- **Description of the task**
All of the records are to be copied out exactly, with nothing left out.

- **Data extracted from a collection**
==================================================
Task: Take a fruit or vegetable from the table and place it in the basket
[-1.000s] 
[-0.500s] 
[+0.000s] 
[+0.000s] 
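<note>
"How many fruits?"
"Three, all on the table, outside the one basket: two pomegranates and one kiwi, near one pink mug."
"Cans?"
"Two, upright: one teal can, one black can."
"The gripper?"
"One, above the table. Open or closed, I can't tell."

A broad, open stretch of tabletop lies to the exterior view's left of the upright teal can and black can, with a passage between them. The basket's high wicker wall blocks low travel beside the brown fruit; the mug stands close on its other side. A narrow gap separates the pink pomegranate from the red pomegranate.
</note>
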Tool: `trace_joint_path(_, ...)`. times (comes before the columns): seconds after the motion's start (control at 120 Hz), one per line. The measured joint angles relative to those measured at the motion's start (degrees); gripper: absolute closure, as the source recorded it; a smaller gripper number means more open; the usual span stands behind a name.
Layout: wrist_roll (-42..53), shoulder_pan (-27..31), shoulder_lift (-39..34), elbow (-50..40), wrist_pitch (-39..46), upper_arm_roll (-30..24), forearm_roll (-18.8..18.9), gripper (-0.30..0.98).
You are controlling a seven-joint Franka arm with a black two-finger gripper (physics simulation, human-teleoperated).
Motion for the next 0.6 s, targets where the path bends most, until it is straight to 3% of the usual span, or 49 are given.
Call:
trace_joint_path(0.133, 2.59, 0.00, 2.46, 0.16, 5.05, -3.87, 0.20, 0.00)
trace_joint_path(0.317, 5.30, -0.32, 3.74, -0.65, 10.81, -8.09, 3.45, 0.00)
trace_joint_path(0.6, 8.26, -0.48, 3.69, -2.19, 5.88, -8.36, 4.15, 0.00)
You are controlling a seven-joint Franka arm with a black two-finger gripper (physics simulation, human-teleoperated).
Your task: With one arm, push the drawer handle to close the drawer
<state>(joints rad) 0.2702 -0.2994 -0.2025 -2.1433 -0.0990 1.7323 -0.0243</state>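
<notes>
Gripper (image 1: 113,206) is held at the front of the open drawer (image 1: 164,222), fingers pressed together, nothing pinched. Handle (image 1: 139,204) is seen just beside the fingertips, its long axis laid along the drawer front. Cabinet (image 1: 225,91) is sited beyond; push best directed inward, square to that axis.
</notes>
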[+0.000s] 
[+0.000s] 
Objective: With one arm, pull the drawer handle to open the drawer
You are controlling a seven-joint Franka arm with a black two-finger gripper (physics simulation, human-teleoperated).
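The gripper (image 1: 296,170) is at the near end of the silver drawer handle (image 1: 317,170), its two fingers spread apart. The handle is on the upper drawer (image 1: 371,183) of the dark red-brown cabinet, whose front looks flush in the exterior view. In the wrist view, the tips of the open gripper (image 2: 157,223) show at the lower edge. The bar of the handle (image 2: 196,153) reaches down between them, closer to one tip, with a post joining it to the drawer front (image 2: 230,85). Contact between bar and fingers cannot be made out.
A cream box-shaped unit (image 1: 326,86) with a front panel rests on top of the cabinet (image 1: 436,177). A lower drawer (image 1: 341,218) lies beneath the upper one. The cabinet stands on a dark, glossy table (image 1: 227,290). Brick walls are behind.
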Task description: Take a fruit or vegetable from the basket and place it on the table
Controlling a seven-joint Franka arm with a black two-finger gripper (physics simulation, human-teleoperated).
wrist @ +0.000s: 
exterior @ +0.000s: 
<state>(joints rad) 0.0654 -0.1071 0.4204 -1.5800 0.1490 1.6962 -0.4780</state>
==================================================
- **Problem solution**
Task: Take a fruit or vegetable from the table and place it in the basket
[-1.000s] 
[-0.500s] 
[+0.000s] 
[+0.000s] 
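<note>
"How many fruits?"
"Three, all on the table, outside the one basket: two pomegranates and one kiwi, near one pink mug."
"Cans?"
"Two, upright: one teal can, one black can."
"The gripper?"
"One, above the table. Open or closed, I can't tell."

A broad, open stretch of tabletop lies to the exterior view's left of the upright teal can and black can, with a passage between them. The basket's high wicker wall blocks low travel beside the brown fruit; the mug stands close on its other side. A narrow gap separates the pink pomegranate from the red pomegranate.
</note>
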Tool: `trace_joint_path(_, ...)`. times (comes before the columns): seconds after the motion's start (control at 120 Hz), one per line. The measured joint angles relative to those measured at the motion's start (degrees); gripper: absolute closure, as the source recorded it; a smaller gripper number means more open; the usual span stands behind a name.
Layout: wrist_roll (-42..53), shoulder_pan (-27..31), shoulder_lift (-39..34), elbow (-50..40), wrist_pitch (-39..46), upper_arm_roll (-30..24), forearm_roll (-18.8..18.9), gripper (-0.30..0.98).
You are controlling a seven-joint Franka arm with a black two-finger gripper (physics simulation, human-teleoperated).
Motion for the next 0.6 s, targets where the path bends most, until it is straight to 3% of the usual span, or 49 are given.
Call:
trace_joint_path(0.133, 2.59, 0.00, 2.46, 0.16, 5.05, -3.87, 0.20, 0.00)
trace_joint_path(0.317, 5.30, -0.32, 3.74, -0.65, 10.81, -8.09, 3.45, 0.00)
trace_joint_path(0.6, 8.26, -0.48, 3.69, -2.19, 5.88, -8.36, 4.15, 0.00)
You are controlling a seven-joint Franka arm with a black two-finger gripper (physics simulation, human-teleoperated).
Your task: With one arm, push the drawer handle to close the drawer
<state>(joints rad) 0.2702 -0.2994 -0.2025 -2.1433 -0.0990 1.7323 -0.0243</state>
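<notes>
Gripper (image 1: 113,206) is held at the front of the open drawer (image 1: 164,222), fingers pressed together, nothing pinched. Handle (image 1: 139,204) is seen just beside the fingertips, its long axis laid along the drawer front. Cabinet (image 1: 225,91) is sited beyond; push best directed inward, square to that axis.
</notes>
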[+0.000s] 
[+0.000s] 
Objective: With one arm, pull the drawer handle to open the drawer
You are controlling a seven-joint Franka arm with a black two-finger gripper (physics simulation, human-teleoperated).
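The gripper (image 1: 296,170) is at the near end of the silver drawer handle (image 1: 317,170), its two fingers spread apart. The handle is on the upper drawer (image 1: 371,183) of the dark red-brown cabinet, whose front looks flush in the exterior view. In the wrist view, the tips of the open gripper (image 2: 157,223) show at the lower edge. The bar of the handle (image 2: 196,153) reaches down between them, closer to one tip, with a post joining it to the drawer front (image 2: 230,85). Contact between bar and fingers cannot be made out.
A cream box-shaped unit (image 1: 326,86) with a front panel rests on top of the cabinet (image 1: 436,177). A lower drawer (image 1: 341,218) lies beneath the upper one. The cabinet stands on a dark, glossy table (image 1: 227,290). Brick walls are behind.
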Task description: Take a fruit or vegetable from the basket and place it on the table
Controlling a seven-joint Franka arm with a black two-finger gripper (physics simulation, human-teleoperated).
wrist @ +0.000s: 
exterior @ +0.000s: 
<state>(joints rad) 0.0654 -0.1071 0.4204 -1.5800 0.1490 1.6962 -0.4780</state>

There is no more to this answer.